> What you are asked to do
Out of the material that follows, write out exactly the lines from the line with "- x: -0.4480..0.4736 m" to the line with "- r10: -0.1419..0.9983", both ends included, and no others.

> Information supplied
--

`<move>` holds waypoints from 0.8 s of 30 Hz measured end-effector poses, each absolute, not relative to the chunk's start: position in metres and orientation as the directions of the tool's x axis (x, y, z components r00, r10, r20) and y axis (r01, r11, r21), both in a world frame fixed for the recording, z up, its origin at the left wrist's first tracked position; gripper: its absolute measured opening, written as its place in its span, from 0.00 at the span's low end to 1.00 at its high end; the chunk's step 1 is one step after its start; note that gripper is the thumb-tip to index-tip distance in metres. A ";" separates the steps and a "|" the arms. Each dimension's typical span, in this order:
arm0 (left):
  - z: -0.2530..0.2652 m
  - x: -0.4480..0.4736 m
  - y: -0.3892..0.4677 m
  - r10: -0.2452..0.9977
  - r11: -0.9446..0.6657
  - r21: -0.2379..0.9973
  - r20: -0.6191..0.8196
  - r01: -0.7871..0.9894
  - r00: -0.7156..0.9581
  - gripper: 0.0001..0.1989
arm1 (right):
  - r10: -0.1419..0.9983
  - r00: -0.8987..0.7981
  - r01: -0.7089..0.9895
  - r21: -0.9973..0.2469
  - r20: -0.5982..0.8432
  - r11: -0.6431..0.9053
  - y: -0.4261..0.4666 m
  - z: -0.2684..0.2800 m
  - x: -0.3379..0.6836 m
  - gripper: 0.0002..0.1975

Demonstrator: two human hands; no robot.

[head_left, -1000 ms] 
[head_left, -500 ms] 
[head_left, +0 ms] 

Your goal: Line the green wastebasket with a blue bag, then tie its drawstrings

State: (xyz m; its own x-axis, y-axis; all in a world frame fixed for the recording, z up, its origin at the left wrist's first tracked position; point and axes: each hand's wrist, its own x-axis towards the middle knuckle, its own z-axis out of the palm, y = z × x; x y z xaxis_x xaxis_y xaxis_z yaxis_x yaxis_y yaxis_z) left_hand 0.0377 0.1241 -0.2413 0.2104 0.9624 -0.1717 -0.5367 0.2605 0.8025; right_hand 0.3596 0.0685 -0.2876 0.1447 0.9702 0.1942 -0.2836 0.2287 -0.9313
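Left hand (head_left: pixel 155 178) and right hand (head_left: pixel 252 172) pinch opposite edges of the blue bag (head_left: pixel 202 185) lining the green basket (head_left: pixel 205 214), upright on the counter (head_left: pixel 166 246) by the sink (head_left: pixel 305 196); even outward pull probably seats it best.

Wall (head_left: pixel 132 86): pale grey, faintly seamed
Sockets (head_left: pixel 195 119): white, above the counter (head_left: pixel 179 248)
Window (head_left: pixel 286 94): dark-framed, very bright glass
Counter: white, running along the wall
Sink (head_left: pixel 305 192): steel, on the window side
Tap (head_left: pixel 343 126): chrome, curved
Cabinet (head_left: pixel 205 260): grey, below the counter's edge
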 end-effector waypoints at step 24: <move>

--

> Solution
  - x: -0.4480..0.4736 m
  - y: -0.3892..0.4677 m
  - r10: -0.2452..0.9977
  - r11: -0.9446..0.6657
  - r21: -0.2379..0.9973
  - r20: -0.6191..0.8196
  - r01: -0.7871..0.9894
  - r00: -0.7156..0.9581
  - gripper: 0.0001..0.1989
arm1 (right):
  - r10: -0.1419..0.9983

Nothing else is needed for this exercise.